• [EXERCISE PROMPT] Restate word for word the lines of the listing below, from its first line through the line with "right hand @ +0", without the pictures.

• [INFORMATION PROVIDED]
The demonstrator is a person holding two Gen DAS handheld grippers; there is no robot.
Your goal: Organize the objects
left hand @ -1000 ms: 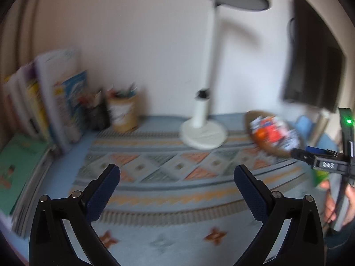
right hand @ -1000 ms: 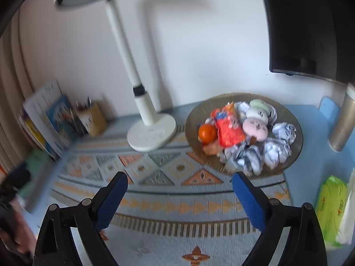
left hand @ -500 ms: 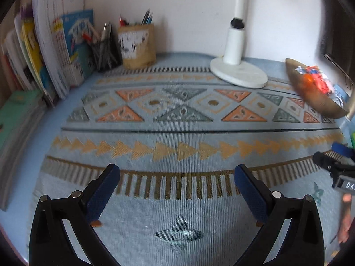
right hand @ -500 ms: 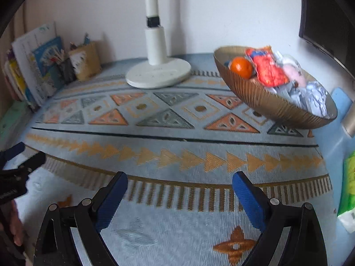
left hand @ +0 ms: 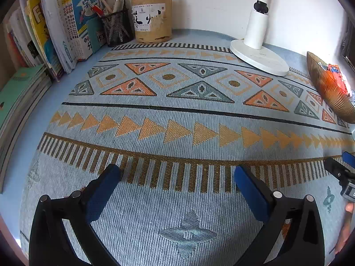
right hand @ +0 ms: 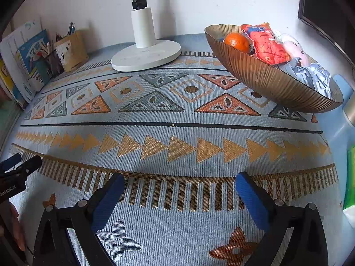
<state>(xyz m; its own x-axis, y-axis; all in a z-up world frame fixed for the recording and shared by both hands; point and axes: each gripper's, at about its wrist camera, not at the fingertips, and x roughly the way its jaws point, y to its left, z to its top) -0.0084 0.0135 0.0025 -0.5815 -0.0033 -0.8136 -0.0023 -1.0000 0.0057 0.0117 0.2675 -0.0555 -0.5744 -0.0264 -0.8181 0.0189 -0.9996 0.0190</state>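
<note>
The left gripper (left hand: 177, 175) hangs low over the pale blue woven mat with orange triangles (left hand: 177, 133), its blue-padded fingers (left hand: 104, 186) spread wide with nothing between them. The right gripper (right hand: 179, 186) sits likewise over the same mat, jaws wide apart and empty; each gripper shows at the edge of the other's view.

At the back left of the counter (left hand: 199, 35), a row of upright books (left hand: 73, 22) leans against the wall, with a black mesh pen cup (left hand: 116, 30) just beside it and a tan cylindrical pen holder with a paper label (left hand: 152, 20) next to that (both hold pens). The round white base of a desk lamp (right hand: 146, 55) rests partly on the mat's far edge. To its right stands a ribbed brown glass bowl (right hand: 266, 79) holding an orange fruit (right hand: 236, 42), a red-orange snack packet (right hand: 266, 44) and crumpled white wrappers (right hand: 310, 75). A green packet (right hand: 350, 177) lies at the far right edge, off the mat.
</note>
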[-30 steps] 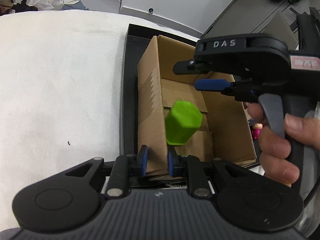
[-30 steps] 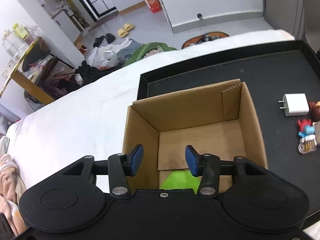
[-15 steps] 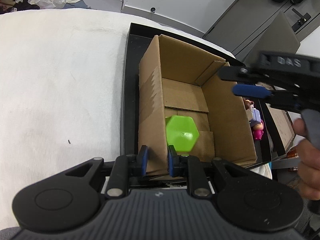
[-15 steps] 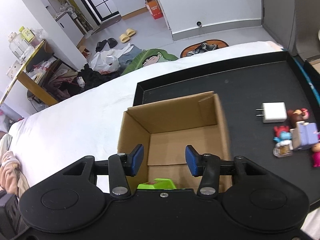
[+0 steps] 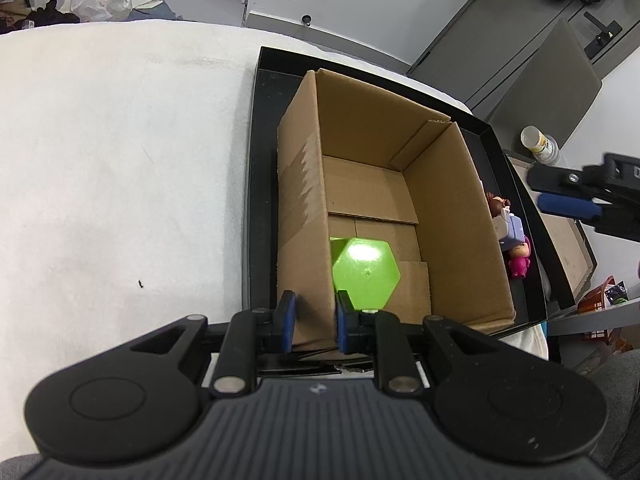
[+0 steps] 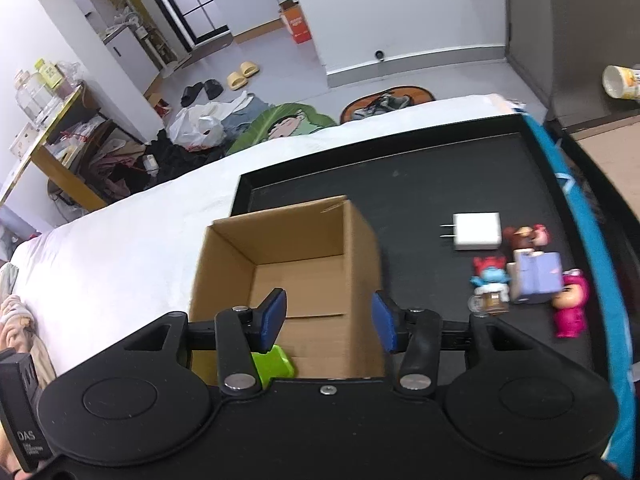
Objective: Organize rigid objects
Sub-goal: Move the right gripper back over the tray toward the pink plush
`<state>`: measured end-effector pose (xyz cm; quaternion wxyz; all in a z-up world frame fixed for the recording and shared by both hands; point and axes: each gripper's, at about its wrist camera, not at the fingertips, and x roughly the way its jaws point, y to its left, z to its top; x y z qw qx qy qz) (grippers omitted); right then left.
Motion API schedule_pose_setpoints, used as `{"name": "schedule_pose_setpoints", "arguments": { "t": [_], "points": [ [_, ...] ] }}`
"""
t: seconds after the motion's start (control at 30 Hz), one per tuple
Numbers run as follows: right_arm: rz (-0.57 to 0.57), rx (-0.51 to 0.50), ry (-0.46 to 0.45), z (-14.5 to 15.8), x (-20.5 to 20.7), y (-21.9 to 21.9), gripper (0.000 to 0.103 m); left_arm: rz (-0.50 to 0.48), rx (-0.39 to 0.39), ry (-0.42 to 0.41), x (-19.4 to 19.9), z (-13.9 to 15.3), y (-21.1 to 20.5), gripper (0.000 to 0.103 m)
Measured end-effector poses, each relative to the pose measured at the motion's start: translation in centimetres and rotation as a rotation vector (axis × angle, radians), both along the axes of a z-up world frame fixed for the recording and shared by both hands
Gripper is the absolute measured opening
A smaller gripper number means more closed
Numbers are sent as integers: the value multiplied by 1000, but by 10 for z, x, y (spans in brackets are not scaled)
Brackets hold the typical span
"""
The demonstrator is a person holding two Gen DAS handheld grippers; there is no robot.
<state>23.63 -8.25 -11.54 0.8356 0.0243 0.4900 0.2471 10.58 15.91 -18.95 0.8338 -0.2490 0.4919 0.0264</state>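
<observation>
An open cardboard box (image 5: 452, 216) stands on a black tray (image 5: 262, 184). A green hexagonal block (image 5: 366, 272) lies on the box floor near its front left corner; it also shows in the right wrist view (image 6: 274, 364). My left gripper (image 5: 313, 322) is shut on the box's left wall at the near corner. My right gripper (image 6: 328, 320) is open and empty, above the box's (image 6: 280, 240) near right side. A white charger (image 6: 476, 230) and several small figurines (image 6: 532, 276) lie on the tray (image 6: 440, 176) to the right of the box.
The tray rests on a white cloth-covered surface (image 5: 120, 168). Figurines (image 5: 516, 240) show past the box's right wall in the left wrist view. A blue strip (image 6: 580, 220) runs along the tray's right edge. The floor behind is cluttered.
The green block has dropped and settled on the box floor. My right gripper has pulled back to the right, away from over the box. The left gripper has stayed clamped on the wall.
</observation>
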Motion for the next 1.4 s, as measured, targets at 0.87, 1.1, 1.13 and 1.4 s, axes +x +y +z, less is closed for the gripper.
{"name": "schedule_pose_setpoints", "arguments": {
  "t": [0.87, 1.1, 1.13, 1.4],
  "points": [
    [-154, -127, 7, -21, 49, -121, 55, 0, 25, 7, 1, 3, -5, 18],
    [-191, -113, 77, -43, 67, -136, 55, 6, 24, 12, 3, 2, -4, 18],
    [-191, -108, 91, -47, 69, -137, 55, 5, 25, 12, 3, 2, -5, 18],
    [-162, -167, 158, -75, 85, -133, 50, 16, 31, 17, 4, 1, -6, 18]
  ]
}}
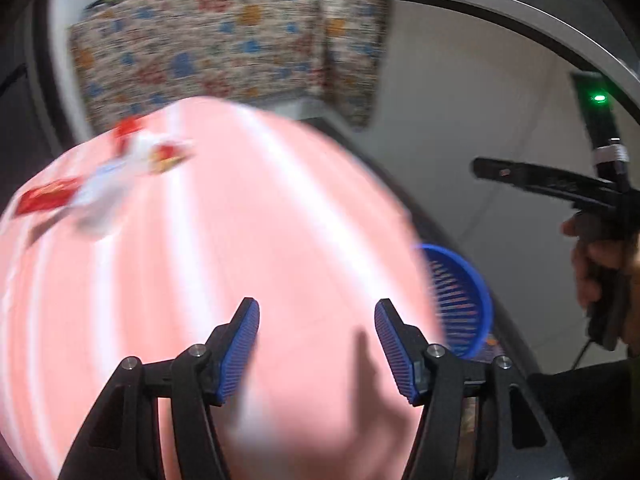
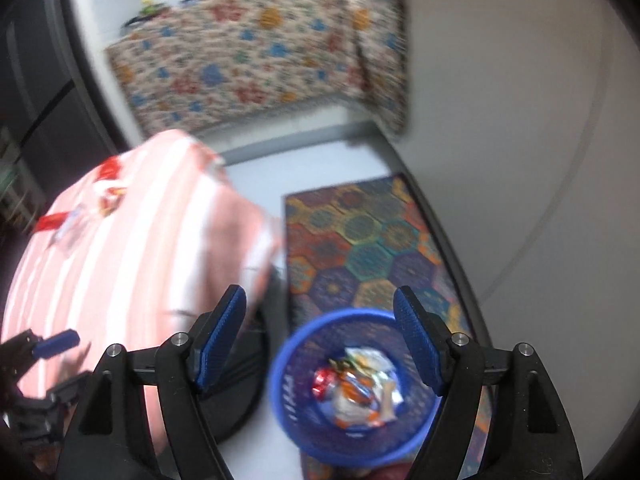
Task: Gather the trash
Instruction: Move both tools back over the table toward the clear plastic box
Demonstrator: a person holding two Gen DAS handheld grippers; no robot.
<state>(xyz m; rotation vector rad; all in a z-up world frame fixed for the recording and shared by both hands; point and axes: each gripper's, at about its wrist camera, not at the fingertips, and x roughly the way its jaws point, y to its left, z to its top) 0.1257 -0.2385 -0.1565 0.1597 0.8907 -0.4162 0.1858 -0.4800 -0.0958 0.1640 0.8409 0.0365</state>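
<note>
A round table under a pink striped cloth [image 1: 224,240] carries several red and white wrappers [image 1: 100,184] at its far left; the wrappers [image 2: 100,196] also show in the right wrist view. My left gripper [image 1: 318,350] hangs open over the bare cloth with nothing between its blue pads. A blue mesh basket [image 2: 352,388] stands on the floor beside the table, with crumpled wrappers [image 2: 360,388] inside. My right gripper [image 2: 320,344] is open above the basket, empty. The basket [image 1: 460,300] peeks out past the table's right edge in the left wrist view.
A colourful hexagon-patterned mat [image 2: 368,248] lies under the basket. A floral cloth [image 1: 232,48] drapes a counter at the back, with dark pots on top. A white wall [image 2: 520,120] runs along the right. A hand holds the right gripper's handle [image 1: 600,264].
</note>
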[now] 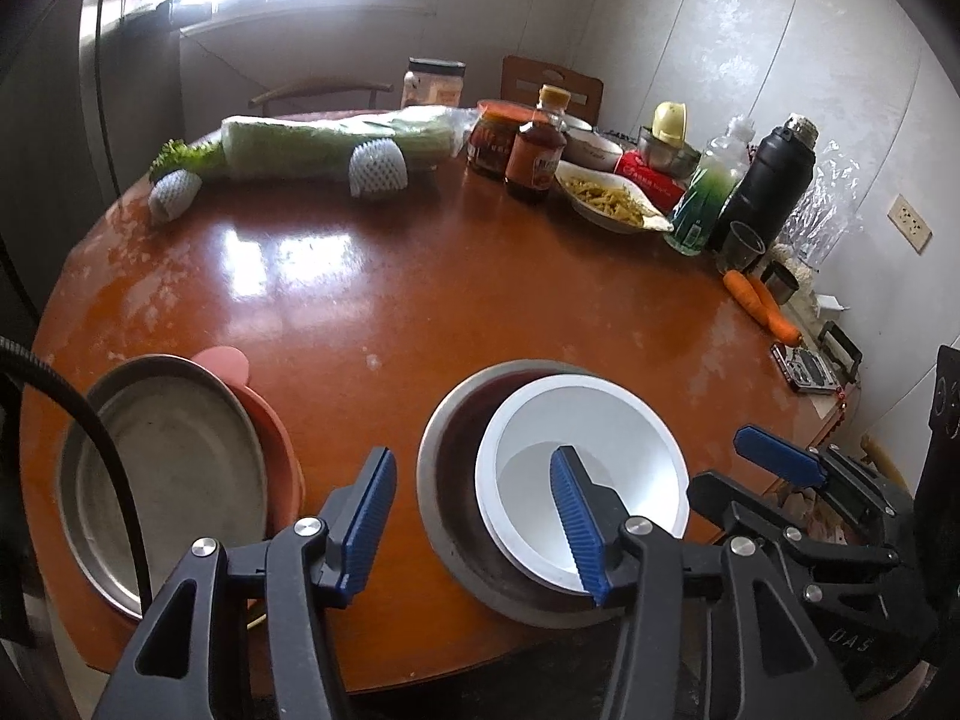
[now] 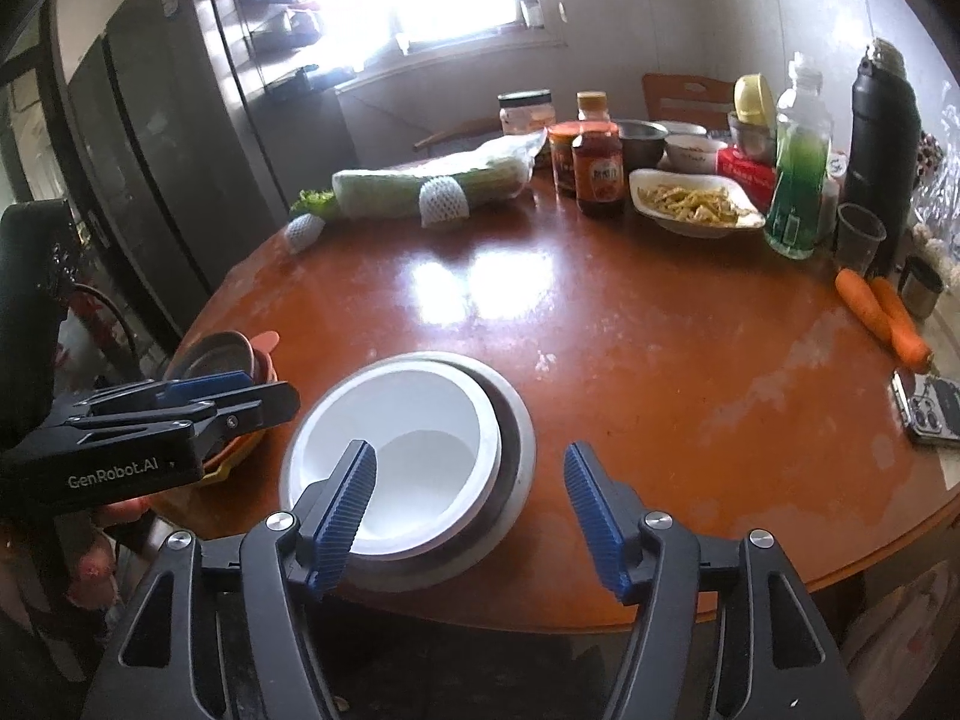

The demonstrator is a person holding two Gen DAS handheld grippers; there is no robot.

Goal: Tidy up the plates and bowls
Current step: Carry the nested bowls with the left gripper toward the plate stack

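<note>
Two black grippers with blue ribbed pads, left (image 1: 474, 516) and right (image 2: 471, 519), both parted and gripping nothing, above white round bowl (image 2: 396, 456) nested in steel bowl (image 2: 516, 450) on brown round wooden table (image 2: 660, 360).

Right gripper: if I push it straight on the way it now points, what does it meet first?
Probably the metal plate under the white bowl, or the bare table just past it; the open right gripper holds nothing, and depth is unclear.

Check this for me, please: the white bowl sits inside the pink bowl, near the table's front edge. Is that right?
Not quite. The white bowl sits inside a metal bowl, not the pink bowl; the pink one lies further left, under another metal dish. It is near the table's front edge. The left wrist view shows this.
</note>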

• [COMPLETED TASK]
The demonstrator is a person holding two Gen DAS handheld grippers; there is no robot.
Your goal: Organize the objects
left hand @ -1000 ms: 
right hand @ -1000 ms: 
left hand @ -500 ms: 
right hand @ -500 ms: 
left hand @ +0 ms: 
right hand @ +0 ms: 

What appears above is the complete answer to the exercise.